A can seamer is a machine used to seal the lid to the can body. The lid or "end" is usually tinplated steel (food) or aluminum (drinks) while the body can be of metal (such as cans for beverages and soups), paperboard (whisky cans) or plastic.

The seam formed is generally leak proof, but this depends on the product being canned. The seam is made by mechanically overlapping the two layers to form a hook.
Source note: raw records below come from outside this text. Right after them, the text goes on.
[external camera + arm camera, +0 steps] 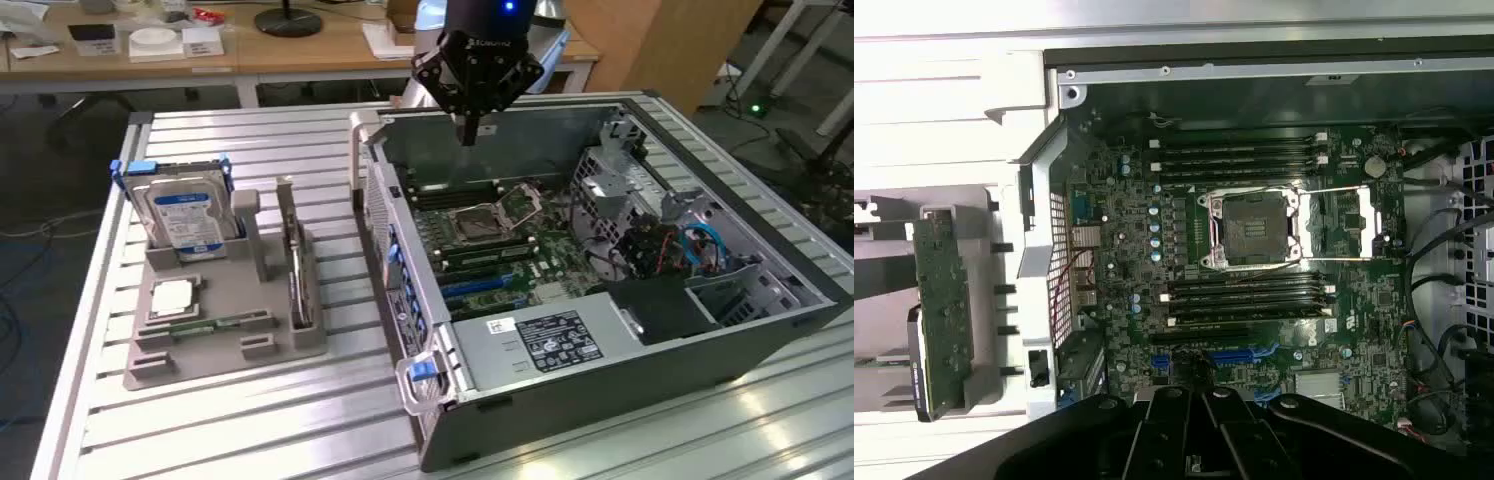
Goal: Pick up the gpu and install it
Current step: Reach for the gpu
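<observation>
The gpu is being held upright in the grey holder, well apart from the gripper. The gripper's fingers are being pressed together on nothing above the open computer case. Pickup and installation are both judged not yet done.

Above the case, the arm is running off the exterior view's top edge. Beside the case, the gpu is standing edge-on in the holder, hiding its faces from the exterior view. In the wrist view the gripper is covering board slots inside the case, its own body running past the edge. The sticker on the case is showing print too small to read.
</observation>
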Robot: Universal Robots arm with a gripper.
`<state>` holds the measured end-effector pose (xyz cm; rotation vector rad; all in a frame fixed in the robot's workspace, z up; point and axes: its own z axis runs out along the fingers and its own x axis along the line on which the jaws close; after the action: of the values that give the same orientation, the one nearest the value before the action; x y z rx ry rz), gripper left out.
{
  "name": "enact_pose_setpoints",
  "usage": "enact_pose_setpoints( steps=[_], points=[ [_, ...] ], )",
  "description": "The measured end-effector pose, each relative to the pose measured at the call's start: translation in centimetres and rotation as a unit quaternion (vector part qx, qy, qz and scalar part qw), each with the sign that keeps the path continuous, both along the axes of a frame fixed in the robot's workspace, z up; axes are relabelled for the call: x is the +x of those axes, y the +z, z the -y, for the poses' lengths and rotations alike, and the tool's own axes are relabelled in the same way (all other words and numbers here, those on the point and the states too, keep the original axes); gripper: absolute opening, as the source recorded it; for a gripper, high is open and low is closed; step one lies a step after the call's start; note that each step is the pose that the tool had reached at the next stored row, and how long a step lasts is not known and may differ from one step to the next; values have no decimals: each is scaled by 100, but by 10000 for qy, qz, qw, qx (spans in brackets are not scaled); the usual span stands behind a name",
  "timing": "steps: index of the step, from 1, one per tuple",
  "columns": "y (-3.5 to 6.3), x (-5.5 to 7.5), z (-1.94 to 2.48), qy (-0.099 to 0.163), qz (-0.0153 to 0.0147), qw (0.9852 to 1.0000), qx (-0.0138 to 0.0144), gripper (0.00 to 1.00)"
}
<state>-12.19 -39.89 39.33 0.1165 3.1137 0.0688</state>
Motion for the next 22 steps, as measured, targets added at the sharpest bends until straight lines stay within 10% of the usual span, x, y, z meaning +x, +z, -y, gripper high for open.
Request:
enact_pose_setpoints(
  steps=[22],
  points=[
    [-2,-173,0,0,0,10000,0,11]
  ],
)
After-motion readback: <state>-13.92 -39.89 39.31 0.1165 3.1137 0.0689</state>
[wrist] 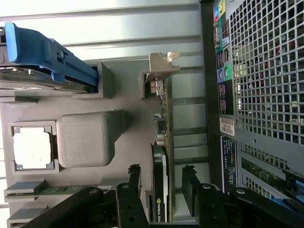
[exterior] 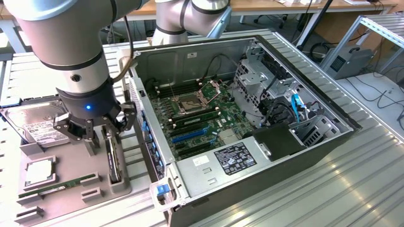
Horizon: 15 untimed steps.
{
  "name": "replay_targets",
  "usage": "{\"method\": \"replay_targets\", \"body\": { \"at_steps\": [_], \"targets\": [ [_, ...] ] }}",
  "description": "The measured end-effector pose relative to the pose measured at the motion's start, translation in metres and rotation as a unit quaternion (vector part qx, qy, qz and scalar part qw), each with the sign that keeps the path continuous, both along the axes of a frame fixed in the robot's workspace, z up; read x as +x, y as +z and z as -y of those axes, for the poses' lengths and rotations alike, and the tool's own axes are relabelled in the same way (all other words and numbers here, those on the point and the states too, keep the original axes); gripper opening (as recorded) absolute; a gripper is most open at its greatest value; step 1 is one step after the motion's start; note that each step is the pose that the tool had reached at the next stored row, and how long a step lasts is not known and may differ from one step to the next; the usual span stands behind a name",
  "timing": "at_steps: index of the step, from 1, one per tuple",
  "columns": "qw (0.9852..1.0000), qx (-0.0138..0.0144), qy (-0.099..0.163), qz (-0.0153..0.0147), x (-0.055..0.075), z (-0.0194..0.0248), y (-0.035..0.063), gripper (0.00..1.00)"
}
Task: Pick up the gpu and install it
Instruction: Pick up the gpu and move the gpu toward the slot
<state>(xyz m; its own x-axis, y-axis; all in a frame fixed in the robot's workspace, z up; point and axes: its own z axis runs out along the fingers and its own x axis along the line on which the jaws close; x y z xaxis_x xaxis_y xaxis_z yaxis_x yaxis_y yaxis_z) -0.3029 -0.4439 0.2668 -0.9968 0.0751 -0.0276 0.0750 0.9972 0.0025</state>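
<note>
gpu (wrist: 160,190) between spread fingers (wrist: 190,183), computer case (wrist: 266,71) beside, hard drive (exterior: 38,125) near

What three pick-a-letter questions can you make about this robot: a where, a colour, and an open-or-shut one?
1. Where is the gpu? A in the grey holder beside the computer case; B inside the case; C in the air.
2. The arm's light is: A red; B blue; C yellow.
3. The tool is: A shut on the gpu; B open around it; C shut, far away.
Answers: A, it stands in the holder; B, it glows blue; B, gaps show beside the card.
</note>
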Motion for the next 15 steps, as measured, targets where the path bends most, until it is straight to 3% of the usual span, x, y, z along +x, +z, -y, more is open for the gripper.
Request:
{"method": "replay_targets", "body": {
  "at_steps": [15],
  "targets": [
    [1.0, -0.0003, 0.0, 0.0, 0.002, -0.0014, -0.0161, 0.48]
  ]
}}
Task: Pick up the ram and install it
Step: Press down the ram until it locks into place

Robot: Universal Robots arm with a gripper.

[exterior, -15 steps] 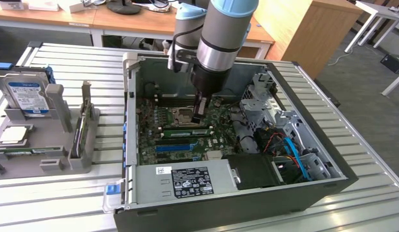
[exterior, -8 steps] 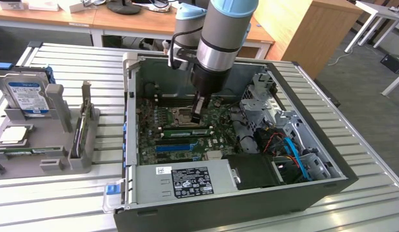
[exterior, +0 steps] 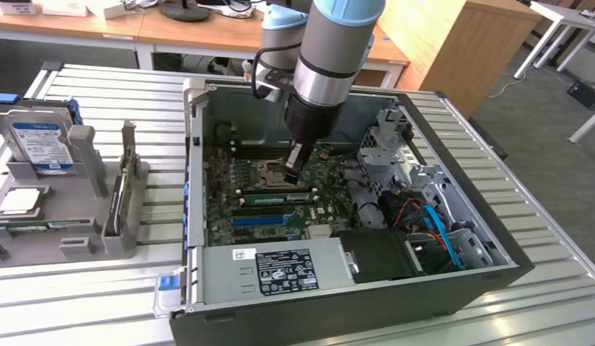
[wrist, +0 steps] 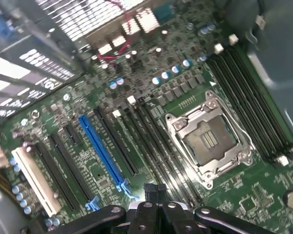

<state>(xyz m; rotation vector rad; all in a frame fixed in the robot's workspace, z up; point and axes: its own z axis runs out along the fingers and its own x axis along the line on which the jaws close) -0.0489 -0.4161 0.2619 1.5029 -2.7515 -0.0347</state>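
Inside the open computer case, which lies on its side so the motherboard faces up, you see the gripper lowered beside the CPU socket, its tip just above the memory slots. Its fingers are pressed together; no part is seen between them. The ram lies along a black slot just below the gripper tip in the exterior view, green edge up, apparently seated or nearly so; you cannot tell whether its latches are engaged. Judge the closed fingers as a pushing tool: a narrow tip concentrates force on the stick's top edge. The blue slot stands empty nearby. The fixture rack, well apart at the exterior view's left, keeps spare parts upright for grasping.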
Different parameters of the hook are measured and monitored to check the integrity of the seam under different conditions.

The shape of the double seam is determined by the shape of the seamer roll profile and the relative position. During the can seaming process, the seamer chuck holds the can while the rolls rotate around it. Initially, the first operation roll folds the lid (end) and then the second operation rolls tightens the resulting seam.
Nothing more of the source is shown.